**PROVIDED DATA**:
⟨
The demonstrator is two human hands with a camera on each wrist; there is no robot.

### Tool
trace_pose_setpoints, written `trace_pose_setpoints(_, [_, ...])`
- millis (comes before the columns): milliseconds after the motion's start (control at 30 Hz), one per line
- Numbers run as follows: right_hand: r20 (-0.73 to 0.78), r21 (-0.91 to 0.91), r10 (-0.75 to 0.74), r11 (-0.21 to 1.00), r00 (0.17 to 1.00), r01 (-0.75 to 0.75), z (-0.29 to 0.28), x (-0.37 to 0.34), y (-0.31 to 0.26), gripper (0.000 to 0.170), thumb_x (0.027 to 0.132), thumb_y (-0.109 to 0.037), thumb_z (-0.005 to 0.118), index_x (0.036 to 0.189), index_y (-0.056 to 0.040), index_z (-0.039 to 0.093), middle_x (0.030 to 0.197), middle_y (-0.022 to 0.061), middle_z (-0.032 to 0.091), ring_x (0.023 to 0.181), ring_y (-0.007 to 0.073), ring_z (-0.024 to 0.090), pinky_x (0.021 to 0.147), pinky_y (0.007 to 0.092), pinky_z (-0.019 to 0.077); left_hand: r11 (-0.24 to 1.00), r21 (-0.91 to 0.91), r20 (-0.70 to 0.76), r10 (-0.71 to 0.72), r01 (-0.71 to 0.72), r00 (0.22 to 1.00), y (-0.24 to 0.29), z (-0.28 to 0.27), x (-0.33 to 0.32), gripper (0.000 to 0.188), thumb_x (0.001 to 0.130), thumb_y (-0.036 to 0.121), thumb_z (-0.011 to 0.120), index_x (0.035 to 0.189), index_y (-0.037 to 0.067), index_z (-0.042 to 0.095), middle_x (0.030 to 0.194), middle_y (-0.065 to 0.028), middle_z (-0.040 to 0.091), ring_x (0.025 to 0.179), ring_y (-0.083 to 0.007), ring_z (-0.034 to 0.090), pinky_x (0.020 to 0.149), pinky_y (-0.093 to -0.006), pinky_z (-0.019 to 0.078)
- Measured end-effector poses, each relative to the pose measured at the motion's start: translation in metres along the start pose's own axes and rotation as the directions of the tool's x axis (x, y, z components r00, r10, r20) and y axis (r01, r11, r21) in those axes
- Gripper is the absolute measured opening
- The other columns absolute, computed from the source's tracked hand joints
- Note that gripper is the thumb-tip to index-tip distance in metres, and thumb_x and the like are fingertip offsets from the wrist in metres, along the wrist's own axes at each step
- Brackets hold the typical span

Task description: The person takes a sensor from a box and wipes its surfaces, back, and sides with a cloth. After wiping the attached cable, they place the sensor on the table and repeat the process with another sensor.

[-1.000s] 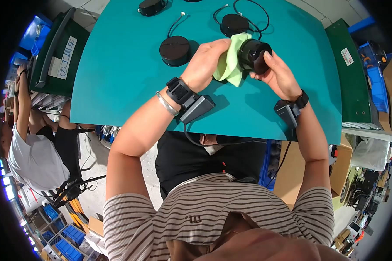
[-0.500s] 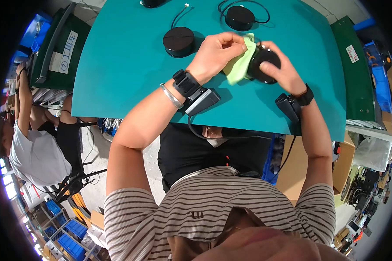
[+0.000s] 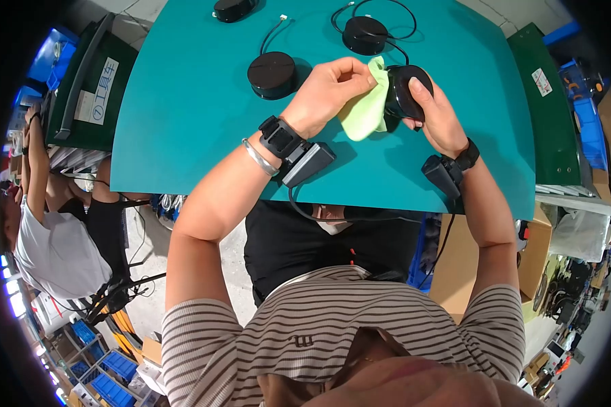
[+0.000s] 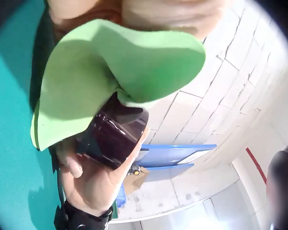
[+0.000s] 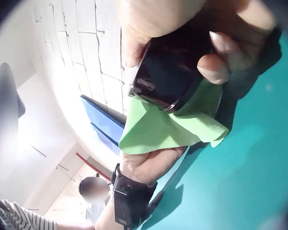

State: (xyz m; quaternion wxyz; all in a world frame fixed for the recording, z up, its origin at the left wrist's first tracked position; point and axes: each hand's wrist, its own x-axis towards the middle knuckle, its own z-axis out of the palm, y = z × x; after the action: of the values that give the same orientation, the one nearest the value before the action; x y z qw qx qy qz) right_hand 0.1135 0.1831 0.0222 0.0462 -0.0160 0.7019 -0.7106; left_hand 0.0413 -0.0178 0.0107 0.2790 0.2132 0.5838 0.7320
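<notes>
In the head view my left hand [image 3: 326,91] pinches a light green cloth [image 3: 363,115] between thumb and fingers. The cloth hangs in folds against the side of a glossy black round device [image 3: 407,91]. My right hand [image 3: 440,115] grips that device, thumb across its flat face and fingers round the far edge. It is held tilted above the table. The left wrist view shows the cloth [image 4: 72,91] lapping over one end of the device [image 4: 117,136]. From the right wrist, the cloth [image 5: 158,129] spreads below the device's shiny rim [image 5: 156,96].
On the teal table [image 3: 183,136] stand similar black round devices: one [image 3: 271,74] left of my hands, one [image 3: 364,35] with a looped cable behind them, another [image 3: 233,8] at the far edge. Green cabinets [image 3: 553,115] flank the table. A person [image 3: 58,237] sits at the left.
The device turned its flat face upward half a second ago and is now tipped back on its side. The cloth shifted along its edge, and my left hand still pinches it.
</notes>
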Motion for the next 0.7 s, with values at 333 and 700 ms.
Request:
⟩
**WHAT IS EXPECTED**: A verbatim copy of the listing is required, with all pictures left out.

**WRITTEN RESPONSE**:
The demonstrator is two human hands with a camera on each wrist; there is no robot.

### Tool
trace_pose_setpoints, written `trace_pose_setpoints(_, [_, ...])`
- millis (comes before the columns): milliseconds after the motion's start (control at 30 Hz), one per line
- Numbers run as follows: right_hand: r20 (-0.73 to 0.78), r21 (-0.91 to 0.91), r10 (-0.75 to 0.74), r11 (-0.21 to 1.00), r00 (0.17 to 1.00), r01 (-0.75 to 0.75), z (-0.29 to 0.28), x (-0.37 to 0.34), y (-0.31 to 0.26), gripper (0.000 to 0.170), thumb_x (0.027 to 0.132), thumb_y (-0.109 to 0.037), thumb_z (-0.005 to 0.118), index_x (0.036 to 0.189), index_y (-0.056 to 0.040), index_z (-0.039 to 0.093), middle_x (0.030 to 0.197), middle_y (-0.022 to 0.061), middle_z (-0.032 to 0.091), ring_x (0.023 to 0.181), ring_y (-0.007 to 0.073), ring_z (-0.024 to 0.090), pinky_x (0.021 to 0.147), pinky_y (0.007 to 0.092), pinky_z (-0.019 to 0.077); left_hand: r11 (-0.24 to 1.00), r21 (-0.91 to 0.91), r20 (-0.70 to 0.76), r10 (-0.71 to 0.72), r01 (-0.71 to 0.72), r00 (0.22 to 1.00), y (-0.24 to 0.29), z (-0.28 to 0.27), x (-0.33 to 0.32), gripper (0.000 to 0.188), thumb_x (0.001 to 0.130), thumb_y (-0.036 to 0.121), thumb_z (-0.011 to 0.120), index_x (0.035 to 0.189), index_y (-0.037 to 0.067), index_z (-0.042 to 0.095), middle_x (0.030 to 0.194), middle_y (-0.065 to 0.028), middle_z (-0.040 to 0.091), ring_x (0.025 to 0.179), ring_y (-0.083 to 0.007), ring_z (-0.034 to 0.090), pinky_x (0.020 to 0.149), pinky_y (-0.093 to -0.006), pinky_z (-0.019 to 0.078)
- Measured end-effector poses, each relative to the pose measured at the motion's start: translation in metres along the start pose's own axes and rotation as the directions of the tool's x axis (x, y, z components r00, r10, r20) and y axis (r01, r11, r21) in those axes
- Gripper is the absolute measured opening
- The other columns absolute, computed from the source's tracked hand joints
- Note that gripper is the thumb-tip to index-tip distance in metres, and thumb_x and the like are fingertip offsets from the wrist in metres, along the wrist's own axes at each step
- Brackets hold the typical span

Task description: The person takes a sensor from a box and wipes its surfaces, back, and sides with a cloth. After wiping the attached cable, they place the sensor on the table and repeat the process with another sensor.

[-1.000s] 
[-0.500s] 
[+0.000s] 
[+0.000s] 
[+0.000s] 

State: (xyz m; quaternion wxyz; all in a world frame fixed for the recording, z up, its origin at the left wrist's first tracked position; point and axes: each hand's wrist, its own x-axis towards the middle knuckle, its own z-axis out of the palm, y = z × x; after the action: of the values that give the same orientation, the one nearest the value before the action; x y z qw qx qy qz) right_hand 0.1135 0.1831 0.0222 0.0462 -0.0160 0.7019 -0.7106; left_hand 0.0413 -0.0178 0.0107 0.2790 0.2132 0.5838 0.7320
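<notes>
In the head view my left hand [image 3: 326,91] pinches a light green cloth [image 3: 363,115] between thumb and fingers. The cloth hangs in folds against the side of a glossy black round device [image 3: 407,91]. My right hand [image 3: 440,115] grips that device, thumb across its flat face and fingers round the far edge. It is held tilted above the table. The left wrist view shows the cloth [image 4: 72,91] lapping over one end of the device [image 4: 117,136]. From the right wrist, the cloth [image 5: 158,129] spreads below the device's shiny rim [image 5: 156,96].
On the teal table [image 3: 183,136] stand similar black round devices: one [image 3: 271,74] left of my hands, one [image 3: 364,35] with a looped cable behind them, another [image 3: 233,8] at the far edge. Green cabinets [image 3: 553,115] flank the table. A person [image 3: 58,237] sits at the left.
The device turned its flat face upward half a second ago and is now tipped back on its side. The cloth shifted along its edge, and my left hand still pinches it.
</notes>
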Motion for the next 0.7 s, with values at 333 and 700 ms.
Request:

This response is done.